Researchers at the University of Texas (UT) in Austin have introduced a new benchmark designed to evaluate the effectiveness of artificial intelligence in solving complex mathematical problems. PUTNAMBENCH is aimed at solving a key issue facing the sector as current benchmarks are not sufficiently rigorous and mainly focus on high-school level mathematics.
Automating mathematical reasoning in artificial intelligence has been a long-pursued goal, with computer-aided formal proof methods such as Lean 4, Isabelle and Coq playing a critical role. These methodologies allow for the creation of machine-verifiable mathematical theorems and provide a structured environment to prove intricate problems. Neural theorem provers seek to automate this process, but their development requires defined standards to evaluate how well they operate.
PUTNAMBENCH was created to address a gap in quality evaluation.

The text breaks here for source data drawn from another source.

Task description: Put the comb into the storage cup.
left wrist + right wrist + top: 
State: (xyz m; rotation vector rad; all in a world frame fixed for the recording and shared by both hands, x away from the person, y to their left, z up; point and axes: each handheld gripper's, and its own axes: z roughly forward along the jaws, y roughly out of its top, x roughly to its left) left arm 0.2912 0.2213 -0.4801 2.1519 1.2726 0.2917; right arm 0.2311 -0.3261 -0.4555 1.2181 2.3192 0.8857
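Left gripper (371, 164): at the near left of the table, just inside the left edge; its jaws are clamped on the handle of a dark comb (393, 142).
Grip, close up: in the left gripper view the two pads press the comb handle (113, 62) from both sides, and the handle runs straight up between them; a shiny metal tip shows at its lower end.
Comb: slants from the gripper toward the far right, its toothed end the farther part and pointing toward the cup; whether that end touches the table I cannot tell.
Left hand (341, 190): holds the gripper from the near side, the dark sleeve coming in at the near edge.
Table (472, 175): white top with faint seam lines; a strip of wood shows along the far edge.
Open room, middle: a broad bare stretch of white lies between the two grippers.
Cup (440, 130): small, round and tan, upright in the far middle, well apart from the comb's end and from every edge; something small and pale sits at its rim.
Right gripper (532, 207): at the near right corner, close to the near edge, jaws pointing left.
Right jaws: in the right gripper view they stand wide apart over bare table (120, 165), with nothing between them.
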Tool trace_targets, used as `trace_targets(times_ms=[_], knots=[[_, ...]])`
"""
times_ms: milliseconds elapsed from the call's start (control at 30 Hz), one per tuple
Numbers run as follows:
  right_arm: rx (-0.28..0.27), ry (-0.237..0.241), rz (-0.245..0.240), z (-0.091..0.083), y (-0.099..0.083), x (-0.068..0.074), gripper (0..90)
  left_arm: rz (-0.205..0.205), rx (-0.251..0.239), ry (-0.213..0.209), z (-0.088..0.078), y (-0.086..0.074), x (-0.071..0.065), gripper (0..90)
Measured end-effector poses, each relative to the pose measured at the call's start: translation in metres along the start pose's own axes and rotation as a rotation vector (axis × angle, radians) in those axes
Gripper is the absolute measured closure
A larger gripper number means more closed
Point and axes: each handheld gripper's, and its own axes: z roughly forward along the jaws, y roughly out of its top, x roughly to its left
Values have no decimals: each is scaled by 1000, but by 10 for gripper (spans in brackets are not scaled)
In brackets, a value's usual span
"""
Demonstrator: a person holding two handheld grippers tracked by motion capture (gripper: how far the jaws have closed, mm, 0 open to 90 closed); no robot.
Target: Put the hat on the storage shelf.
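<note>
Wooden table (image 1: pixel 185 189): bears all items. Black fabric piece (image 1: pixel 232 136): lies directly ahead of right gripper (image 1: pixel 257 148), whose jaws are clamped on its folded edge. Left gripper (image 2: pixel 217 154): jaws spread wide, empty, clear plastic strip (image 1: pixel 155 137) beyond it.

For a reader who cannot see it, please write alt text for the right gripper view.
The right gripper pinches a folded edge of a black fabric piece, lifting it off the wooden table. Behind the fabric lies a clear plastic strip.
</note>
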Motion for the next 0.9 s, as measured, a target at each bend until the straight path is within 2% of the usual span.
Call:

It comprises problems from The William Lowell Putnam Mathematics Competition—an esteemed contest in North America for its challenging college-level mathematics problems—and has a total of 1,697 formalizations of 640 issues. Each problem is available in Lean 4 and Isabelle and several are available in Coq.

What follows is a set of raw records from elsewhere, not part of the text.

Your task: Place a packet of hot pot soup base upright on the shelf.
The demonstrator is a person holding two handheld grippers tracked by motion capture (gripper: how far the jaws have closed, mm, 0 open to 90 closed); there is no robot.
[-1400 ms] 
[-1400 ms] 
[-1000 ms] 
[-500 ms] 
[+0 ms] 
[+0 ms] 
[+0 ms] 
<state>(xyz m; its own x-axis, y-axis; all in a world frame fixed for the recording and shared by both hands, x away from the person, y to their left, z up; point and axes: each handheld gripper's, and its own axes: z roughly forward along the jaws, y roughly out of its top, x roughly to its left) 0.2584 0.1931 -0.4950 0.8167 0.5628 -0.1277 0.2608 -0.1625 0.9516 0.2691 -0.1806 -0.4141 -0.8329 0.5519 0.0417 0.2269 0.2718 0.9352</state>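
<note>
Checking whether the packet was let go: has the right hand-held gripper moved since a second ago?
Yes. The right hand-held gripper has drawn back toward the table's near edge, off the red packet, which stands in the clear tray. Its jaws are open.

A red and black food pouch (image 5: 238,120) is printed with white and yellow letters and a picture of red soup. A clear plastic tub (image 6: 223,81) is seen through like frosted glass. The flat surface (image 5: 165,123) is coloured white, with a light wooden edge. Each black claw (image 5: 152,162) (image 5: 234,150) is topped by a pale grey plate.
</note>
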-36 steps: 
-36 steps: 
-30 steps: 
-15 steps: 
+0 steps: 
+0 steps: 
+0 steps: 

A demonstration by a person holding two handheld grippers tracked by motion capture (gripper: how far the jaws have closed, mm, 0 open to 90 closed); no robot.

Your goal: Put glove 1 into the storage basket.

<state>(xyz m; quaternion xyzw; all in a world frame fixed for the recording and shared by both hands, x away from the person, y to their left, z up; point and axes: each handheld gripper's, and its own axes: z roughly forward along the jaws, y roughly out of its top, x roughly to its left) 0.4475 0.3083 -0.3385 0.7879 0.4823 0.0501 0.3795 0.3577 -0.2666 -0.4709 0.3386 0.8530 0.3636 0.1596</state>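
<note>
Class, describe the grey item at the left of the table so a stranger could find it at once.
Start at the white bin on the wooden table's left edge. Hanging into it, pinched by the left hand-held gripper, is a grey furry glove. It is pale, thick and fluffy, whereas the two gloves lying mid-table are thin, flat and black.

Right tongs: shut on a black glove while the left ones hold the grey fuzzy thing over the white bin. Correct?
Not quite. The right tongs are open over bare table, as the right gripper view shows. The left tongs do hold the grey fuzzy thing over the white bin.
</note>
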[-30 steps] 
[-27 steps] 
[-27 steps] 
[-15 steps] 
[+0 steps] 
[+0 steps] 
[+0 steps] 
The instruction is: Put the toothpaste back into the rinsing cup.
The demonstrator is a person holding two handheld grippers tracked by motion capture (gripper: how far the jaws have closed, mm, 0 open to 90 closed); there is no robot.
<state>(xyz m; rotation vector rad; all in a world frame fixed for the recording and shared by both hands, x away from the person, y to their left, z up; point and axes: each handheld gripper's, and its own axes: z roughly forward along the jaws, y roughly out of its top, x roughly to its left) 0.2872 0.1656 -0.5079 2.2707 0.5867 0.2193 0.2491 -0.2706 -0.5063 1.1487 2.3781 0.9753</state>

Designed to evaluate the capacities of neural theorem provers in various types of mathematical concepts, PUTNAMBENCH is considered a challenging benchmark because it assesses problem-solving abilities. The benchmark was used to test various neural and symbolic theorem provers, including Draft-Sketch-Prove, COPRA, GPT-4, Sledgehammer and Coqhammer. These methods attempted to solve problems with unique approaches, although the results indicated that modern strategies can only solve a small number of the PUTNAMBENCH problems.
A key challenge identified by the researchers is the difficulty in developing and combining new theorems into complex proofs, underlining the need for more advanced AI models that can effectively harness deep mathematical knowledge. The multilingual nature of PUTNAMBENCH further distinguishes it from other benchmarks. It allows a comprehensive evaluation of theorem-proving methods while ensuring that the benchmark can assess the capabilities of theorem provers in different environments.
Although it has proven valuable, the early research indicates that there remains a long way to go to develop neural theorem provers capable of solving complex mathematical problems. However, PUTNAMBENCH represents an important step towards this goal.